Bu hastalarda sıklıkla uygulanabilecek IFN-a dozunu sınırlayan hiperplenizme bağlı olarak lökopeni ve trorribositopeni vardır. Tolerans edilebilirliğe göre ayarlanan düşük dozlarda IFN-a (0.5 mu / gün ila 3 mu, tid) ile tedavi, hafif dekompanse siroz için bir seçenektir. Ancak, genel olarak, hastalar dikkatle tedavi edilmelidir.

Bu tür hastaları tedavi etmenin yararı belirlenmemiş olsa da, dekompanse hastalığı olan hastaları içeren sınırlı çalışmalar, interferon tedavisinin sürekli olarak viral replikasyon ve klinik stabilizasyonun inhibe edilmesine neden olabileceğini ve en azından teorik olarak karaciğer nakli ihtiyacını erteleyebileceğini düşündürmektedir. Bununla birlikte, marjinal olarak telafi edilen hastaların tedavisi, yan etkiler yaygın olduğundan ve yaşamı tehdit edici enfeksiyonlar ve karaciğer hastalığının alevlenmesi olabileceği için kontrol altına alınmalıdır.

Lamivudin, bu alt grupta, konakçı immün tepkisini güçlendirerek etki etmediğinden kullanılmıştır. Yüzde 30-50 hastada sero-dönüşüm üretti ve büyük bir oranda hastada 2 veya daha fazla puanla çocuk skorunda düzelme sağladı. Günümüzde, lamivudin, dekompanse sirozlu hastalarda tercih edilen tedavi olarak görünmektedir (Tablo 2).

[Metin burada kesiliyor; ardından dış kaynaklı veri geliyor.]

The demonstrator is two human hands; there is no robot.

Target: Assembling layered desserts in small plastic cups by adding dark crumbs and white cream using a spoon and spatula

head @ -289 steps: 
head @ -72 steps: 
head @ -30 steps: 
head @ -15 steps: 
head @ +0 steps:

Gelecekteki yönlendirmeler:

HBV enfeksiyonuna karşı etkili bir tedavi, muhtemelen bir veya daha fazla nükleosid / nükleotit analoğu ile kombinasyon ajanlarını ve interferon ve / veya terapötik aşılar gibi immün uyarıcıları içerecektir. Kombinasyon tedavisini optimize etmek için çalışmalar planlarken göz önünde bulundurulması gereken hususlar, lamivudin ve gancyclovir ile in vitro olarak gösterildiği gibi, iki ilacın HBV replikasyonuna karşı sinerjistik etkilerini; art arda Famsiklovir ve lamivudin terapisinde tarif edildiği gibi çapraz direnç eksikliği ve iki veya daha fazla ajanın ilave yan etkileri. Mevcut iki antiviral ajandan iki veya daha fazlası ile tedavinin nasıl optimize edileceğini değerlendirmek, önümüzdeki birkaç yıl boyunca heyecan verici bir görev olacaktır.